Each entry should be written out again exactly, so that nothing is lost.
START PROVIDED INFORMATION
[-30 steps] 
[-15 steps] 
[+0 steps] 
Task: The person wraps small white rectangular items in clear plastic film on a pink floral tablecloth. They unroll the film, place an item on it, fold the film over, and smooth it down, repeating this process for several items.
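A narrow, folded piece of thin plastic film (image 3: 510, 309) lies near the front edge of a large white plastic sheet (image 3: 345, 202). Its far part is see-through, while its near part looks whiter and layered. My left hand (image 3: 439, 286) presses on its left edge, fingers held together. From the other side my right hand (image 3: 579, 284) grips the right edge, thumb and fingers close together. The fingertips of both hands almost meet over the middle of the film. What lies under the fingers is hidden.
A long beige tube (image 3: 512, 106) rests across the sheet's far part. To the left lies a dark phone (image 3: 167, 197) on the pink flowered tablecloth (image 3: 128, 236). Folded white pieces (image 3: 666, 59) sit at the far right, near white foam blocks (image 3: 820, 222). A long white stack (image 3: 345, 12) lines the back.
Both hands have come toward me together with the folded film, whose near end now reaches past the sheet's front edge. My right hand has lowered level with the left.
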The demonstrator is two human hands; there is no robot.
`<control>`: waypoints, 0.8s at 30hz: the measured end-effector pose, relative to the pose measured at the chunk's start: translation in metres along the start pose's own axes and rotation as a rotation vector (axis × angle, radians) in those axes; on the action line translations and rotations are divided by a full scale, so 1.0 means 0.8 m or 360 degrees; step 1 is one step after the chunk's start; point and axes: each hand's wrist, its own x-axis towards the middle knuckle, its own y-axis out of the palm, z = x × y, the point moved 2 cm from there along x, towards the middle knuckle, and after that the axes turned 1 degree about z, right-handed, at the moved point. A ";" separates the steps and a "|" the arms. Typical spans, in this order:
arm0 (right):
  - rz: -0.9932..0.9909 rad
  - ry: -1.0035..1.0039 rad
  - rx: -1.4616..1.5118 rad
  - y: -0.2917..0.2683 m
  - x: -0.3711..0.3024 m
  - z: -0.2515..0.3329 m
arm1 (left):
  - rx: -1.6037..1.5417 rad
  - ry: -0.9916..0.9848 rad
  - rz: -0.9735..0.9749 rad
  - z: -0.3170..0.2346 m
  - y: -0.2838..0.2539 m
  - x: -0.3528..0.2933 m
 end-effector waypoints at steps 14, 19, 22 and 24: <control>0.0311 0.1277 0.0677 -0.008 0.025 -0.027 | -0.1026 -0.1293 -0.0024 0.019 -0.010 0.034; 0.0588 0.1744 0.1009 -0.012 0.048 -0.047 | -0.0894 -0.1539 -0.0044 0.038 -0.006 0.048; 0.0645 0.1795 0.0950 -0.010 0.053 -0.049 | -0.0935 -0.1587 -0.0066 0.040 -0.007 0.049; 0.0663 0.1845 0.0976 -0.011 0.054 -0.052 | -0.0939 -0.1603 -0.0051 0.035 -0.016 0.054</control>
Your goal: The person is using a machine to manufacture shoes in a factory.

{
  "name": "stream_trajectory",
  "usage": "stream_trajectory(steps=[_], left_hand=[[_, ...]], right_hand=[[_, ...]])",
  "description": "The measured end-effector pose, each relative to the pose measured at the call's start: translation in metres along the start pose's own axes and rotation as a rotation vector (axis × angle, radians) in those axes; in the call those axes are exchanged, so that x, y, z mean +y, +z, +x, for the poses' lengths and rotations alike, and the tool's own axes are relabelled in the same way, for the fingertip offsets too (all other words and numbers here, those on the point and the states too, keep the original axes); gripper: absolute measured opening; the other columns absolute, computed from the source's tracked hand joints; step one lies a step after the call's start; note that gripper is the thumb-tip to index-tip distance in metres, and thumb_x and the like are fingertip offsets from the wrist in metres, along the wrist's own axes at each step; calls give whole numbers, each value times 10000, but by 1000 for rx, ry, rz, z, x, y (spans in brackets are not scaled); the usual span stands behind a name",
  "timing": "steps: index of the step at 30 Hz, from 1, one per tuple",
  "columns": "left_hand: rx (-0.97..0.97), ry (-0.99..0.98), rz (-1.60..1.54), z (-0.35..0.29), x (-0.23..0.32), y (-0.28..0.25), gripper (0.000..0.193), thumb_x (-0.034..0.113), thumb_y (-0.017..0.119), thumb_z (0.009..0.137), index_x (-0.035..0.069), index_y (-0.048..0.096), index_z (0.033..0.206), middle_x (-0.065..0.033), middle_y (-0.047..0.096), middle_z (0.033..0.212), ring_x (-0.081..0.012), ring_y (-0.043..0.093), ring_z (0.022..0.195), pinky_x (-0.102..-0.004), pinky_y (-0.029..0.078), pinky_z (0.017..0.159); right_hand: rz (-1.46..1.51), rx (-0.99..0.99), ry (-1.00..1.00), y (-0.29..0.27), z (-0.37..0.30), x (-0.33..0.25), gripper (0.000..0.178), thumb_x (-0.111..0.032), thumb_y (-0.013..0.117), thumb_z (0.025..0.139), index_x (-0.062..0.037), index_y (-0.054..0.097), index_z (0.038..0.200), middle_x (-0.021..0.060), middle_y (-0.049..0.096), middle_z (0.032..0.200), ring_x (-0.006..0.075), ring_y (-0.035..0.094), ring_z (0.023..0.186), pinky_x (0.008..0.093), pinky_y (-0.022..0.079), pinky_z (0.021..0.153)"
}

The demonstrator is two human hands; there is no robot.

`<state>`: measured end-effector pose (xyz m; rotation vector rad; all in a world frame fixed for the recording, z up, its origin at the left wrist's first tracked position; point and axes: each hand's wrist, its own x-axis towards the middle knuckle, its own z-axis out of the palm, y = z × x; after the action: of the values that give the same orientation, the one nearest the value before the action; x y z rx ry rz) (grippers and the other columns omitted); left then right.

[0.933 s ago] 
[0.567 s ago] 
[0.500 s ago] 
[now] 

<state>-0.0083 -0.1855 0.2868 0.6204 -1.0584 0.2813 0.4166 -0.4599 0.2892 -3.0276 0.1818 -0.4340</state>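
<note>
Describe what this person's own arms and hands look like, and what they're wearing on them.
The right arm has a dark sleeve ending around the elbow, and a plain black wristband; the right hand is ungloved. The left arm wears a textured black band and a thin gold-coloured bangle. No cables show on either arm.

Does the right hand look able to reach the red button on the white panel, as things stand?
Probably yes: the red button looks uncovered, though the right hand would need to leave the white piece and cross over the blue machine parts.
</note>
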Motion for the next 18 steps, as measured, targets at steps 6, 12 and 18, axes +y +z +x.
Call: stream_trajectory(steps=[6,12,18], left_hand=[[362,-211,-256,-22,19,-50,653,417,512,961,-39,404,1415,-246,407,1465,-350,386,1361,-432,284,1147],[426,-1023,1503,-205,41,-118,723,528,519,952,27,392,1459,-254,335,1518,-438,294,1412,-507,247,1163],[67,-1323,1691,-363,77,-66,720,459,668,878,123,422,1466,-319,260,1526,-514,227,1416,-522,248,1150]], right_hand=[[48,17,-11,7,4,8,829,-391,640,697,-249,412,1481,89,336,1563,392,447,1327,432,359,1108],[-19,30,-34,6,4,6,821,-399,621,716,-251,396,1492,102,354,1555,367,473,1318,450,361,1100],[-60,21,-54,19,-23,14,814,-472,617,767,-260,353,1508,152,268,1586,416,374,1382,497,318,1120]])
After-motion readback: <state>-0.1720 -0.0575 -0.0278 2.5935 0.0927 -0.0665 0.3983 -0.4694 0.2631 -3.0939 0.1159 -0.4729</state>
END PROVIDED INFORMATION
* THE ANSWER
[-30 steps] 
[-15 steps] 
[+0 steps] 
Task: The person wraps small white rectangular items in clear plastic film on a pink floral tablecloth. They unroll the film, place an item on it, fold the film over, and smooth it down, repeating this process for several items.
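A narrow, folded piece of thin plastic film (image 3: 510, 309) lies near the front edge of a large white plastic sheet (image 3: 345, 202). Its far part is see-through, while its near part looks whiter and layered. My left hand (image 3: 439, 286) presses on its left edge, fingers held together. From the other side my right hand (image 3: 579, 284) grips the right edge, thumb and fingers close together. The fingertips of both hands almost meet over the middle of the film. What lies under the fingers is hidden.
A long beige tube (image 3: 512, 106) rests across the sheet's far part. To the left lies a dark phone (image 3: 167, 197) on the pink flowered tablecloth (image 3: 128, 236). Folded white pieces (image 3: 666, 59) sit at the far right, near white foam blocks (image 3: 820, 222). A long white stack (image 3: 345, 12) lines the back.
Both hands have come toward me together with the folded film, whose near end now reaches past the sheet's front edge. My right hand has lowered level with the left.
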The demonstrator is two human hands; there is no robot.
`<control>`: waypoints, 0.8s at 30hz: the measured end-effector pose, relative to the pose measured at the chunk's start: translation in metres along the start pose's own axes and rotation as a rotation vector (axis × angle, radians) in those axes; on the action line translations and rotations are divided by a full scale, so 1.0 means 0.8 m or 360 degrees; step 1 is one step after the chunk's start; point and axes: each hand's wrist, its own x-axis towards the middle knuckle, its own y-axis out of the palm, z = x × y, the point moved 2 cm from there along x, towards the middle knuckle, and after that the axes turned 1 degree about z, right-handed, at the moved point. A ";" separates the steps and a "|" the arms. Typical spans, in this order:
arm0 (right):
  - rz: -0.9932..0.9909 rad
  - ry: -1.0035..1.0039 rad
  - rx: -1.4616..1.5118 rad
  - y: -0.2917..0.2683 m
  - x: -0.3711..0.3024 m
  - z: -0.2515..0.3329 m
arm1 (left):
  - rx: -1.6037..1.5417 rad
  - ry: -0.9916..0.9848 rad
  - rz: -0.9735..0.9749 rad
  - z: -0.3170..0.2346 m
  - y: -0.2838..0.2539 m
  - x: -0.3528..0.2933 m
 end-effector waypoints at steps 14, 19, 22 and 24: <control>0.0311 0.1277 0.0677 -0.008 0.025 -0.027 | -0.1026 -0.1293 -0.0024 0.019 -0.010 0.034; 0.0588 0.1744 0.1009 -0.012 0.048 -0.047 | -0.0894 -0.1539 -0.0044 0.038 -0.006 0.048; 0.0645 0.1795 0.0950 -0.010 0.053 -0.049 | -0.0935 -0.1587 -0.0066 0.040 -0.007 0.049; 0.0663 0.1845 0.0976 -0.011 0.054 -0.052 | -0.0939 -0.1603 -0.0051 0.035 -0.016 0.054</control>
Your goal: The person is using a machine to manufacture shoes in a factory.

{
  "name": "stream_trajectory",
  "usage": "stream_trajectory(steps=[_], left_hand=[[_, ...]], right_hand=[[_, ...]])",
  "description": "The measured end-effector pose, each relative to the pose measured at the call's start: translation in metres along the start pose's own axes and rotation as a rotation vector (axis × angle, radians) in those axes; in the call those axes are exchanged, so that x, y, z mean +y, +z, +x, for the poses' lengths and rotations alike, and the tool's own axes are relabelled in the same way, for the fingertip offsets too (all other words and numbers here, those on the point and the states too, keep the original axes); gripper: absolute measured opening; the other columns absolute, computed from the source's tracked hand joints; step one lies a step after the call's start; note that gripper is the thumb-tip to index-tip distance in metres, and thumb_x and the like are fingertip offsets from the wrist in metres, along the wrist's own axes at each step; calls give whole numbers, each value times 10000, but by 1000 for rx, ry, rz, z, x, y (spans in brackets are not scaled); the usual span stands behind a name",
  "timing": "steps: index of the step at 30 Hz, from 1, one per tuple",
  "columns": "left_hand: rx (-0.97..0.97), ry (-0.99..0.98), rz (-1.60..1.54), z (-0.35..0.29), x (-0.23..0.32), y (-0.28..0.25), gripper (0.000..0.193), thumb_x (-0.034..0.113), thumb_y (-0.017..0.119), thumb_z (0.009..0.137), index_x (-0.035..0.069), index_y (-0.048..0.096), index_z (0.033..0.206), middle_x (-0.065..0.033), middle_y (-0.047..0.096), middle_z (0.033..0.212), ring_x (-0.081..0.012), ring_y (-0.043..0.093), ring_z (0.022..0.195), pinky_x (-0.102..-0.004), pinky_y (-0.029..0.078), pinky_z (0.017..0.159); right_hand: rz (-1.46..1.51), rx (-0.99..0.99), ry (-1.00..1.00), y (-0.29..0.27), z (-0.37..0.30), x (-0.33..0.25), gripper (0.000..0.178), thumb_x (-0.111..0.032), thumb_y (-0.013..0.117), thumb_z (0.025..0.139), index_x (-0.062..0.037), index_y (-0.054..0.097), index_z (0.038..0.200), middle_x (-0.021..0.060), middle_y (-0.049..0.096), middle_z (0.032..0.200), ring_x (-0.006..0.075), ring_y (-0.035..0.094), ring_z (0.023..0.186), pinky_x (0.008..0.093), pinky_y (-0.022..0.079), pinky_z (0.021..0.153)"
}

The demonstrator is two human hands; there is no robot.

`<state>`: measured end-effector pose (xyz m; rotation vector rad; all in a world frame fixed for the recording, z up, its origin at the left wrist's first tracked position; point and axes: each hand's wrist, its own x-axis towards the middle knuckle, its own z-axis out of the palm, y = z × x; after the action: of the values that give the same orientation, the one nearest the value before the action; x y z rx ry rz) (grippers and the other columns omitted); left then right.

[0.933 s ago] 
[0.567 s ago] 
[0.500 s ago] 
[now] 

<state>-0.0083 -0.1855 0.2868 0.6204 -1.0584 0.2813 0.4166 -0.4599 0.2892 -3.0276 0.1818 -0.4340</state>
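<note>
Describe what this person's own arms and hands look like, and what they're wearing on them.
The right arm has a dark sleeve ending around the elbow, and a plain black wristband; the right hand is ungloved. The left arm wears a textured black band and a thin gold-coloured bangle. No cables show on either arm.

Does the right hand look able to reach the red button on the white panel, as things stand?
Probably yes: the red button looks uncovered, though the right hand would need to leave the white piece and cross over the blue machine parts.
</note>
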Motion for the next 18 steps, as measured, targets at steps 6, 12 and 18, axes +y +z +x.
Call: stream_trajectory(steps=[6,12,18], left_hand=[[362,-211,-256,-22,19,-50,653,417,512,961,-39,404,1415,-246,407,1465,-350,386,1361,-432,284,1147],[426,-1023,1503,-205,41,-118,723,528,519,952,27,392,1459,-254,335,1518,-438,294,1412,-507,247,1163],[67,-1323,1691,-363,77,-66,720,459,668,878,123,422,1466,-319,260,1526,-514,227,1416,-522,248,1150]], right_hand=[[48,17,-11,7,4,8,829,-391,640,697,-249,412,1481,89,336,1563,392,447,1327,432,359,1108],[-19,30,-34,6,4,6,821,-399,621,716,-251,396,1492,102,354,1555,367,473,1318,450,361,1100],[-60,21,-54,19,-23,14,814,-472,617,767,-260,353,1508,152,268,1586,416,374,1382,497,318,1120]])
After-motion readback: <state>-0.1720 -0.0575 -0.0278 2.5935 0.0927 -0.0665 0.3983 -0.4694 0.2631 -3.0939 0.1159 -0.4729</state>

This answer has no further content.